Work order: From the data below, copy out every line in which the word "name" occurs.

Material provided:
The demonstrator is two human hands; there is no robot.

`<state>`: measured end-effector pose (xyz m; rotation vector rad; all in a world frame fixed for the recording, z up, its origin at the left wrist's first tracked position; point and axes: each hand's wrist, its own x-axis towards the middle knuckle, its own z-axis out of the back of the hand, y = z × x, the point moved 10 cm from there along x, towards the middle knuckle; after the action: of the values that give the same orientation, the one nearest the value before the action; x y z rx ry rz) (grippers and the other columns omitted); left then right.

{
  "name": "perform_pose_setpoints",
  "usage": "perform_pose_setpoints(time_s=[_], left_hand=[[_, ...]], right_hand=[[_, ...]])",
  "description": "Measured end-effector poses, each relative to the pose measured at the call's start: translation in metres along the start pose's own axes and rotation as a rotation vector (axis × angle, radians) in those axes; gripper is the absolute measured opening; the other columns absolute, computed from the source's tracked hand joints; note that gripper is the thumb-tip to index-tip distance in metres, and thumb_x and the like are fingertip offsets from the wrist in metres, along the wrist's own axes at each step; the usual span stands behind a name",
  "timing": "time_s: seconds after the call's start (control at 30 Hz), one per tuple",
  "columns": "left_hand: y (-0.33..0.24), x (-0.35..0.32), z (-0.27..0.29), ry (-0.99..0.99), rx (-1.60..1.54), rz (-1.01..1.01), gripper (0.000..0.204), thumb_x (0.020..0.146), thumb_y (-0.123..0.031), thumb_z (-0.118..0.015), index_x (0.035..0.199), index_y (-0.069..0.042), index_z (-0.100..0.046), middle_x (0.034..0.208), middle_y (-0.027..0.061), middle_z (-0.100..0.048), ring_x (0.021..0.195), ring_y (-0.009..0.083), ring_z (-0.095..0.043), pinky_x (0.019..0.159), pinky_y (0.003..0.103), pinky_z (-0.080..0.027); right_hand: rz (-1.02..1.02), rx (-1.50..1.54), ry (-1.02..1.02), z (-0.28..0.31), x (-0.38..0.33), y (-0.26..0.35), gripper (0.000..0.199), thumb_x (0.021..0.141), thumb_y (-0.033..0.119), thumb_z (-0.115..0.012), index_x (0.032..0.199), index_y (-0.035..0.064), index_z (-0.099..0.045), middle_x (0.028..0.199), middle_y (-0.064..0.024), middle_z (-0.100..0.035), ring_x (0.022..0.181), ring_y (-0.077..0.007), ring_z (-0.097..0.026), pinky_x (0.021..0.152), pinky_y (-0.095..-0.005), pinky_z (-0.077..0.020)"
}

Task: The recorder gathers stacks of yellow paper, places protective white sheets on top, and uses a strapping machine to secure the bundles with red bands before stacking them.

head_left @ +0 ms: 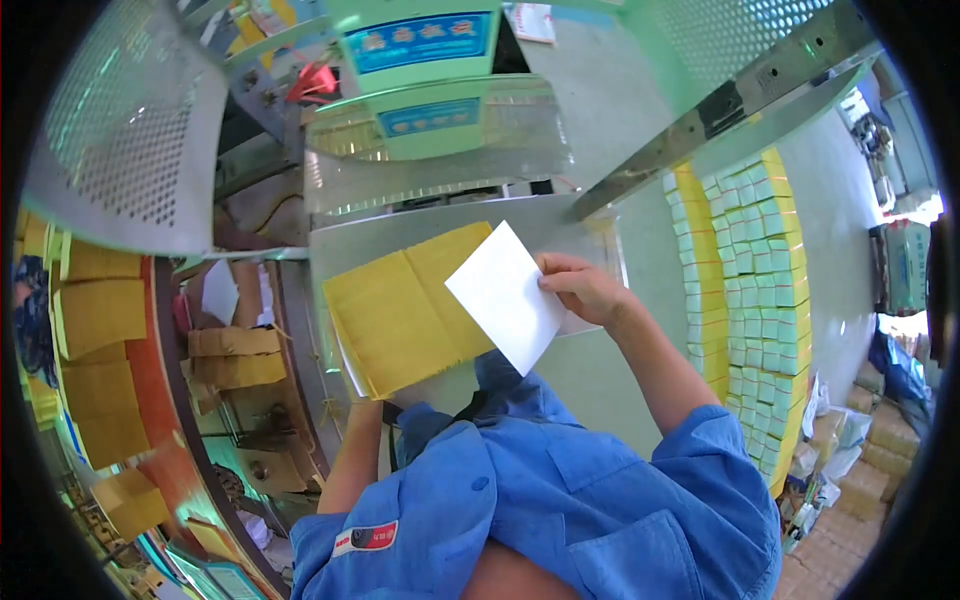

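Observation:
My right hand (585,288) pinches the right corner of a white paper sheet (505,300) between thumb and fingers. That sheet is tilted corner-up and overlaps the right end of a large brown paper piece (405,305). A crease runs across the brown paper, and white edges show beneath its left side. At the brown paper's lower left corner is my left hand (370,403); its fingers are hidden under the paper. Behind both papers lies a grey work surface (350,240) of a green machine.
A machine with a clear curved guard (440,120) stands ahead, between perforated panels (130,130). Long rows of banded paper bundles (750,300) lie to the right. On the left, a shelf (250,400) and an orange-red bench (185,490) hold brown paper pieces.

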<state>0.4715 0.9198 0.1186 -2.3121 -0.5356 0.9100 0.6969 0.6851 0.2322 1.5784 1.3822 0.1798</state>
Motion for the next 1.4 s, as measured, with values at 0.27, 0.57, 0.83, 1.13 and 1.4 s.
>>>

Result:
  "name": "perform_pose_setpoints",
  "description": "Measured end-effector poses, each relative to the pose measured at the call's start: translation in metres along the start pose's own axes and rotation as a rotation vector (axis × angle, radians) in those axes; gripper is the absolute measured opening; the other columns absolute, computed from the source's tracked hand joints; note that gripper is the thumb-tip to index-tip distance in metres, and thumb_x and the like are fingertip offsets from the wrist in metres, along the wrist's own axes at each step; the usual span stands behind a name",

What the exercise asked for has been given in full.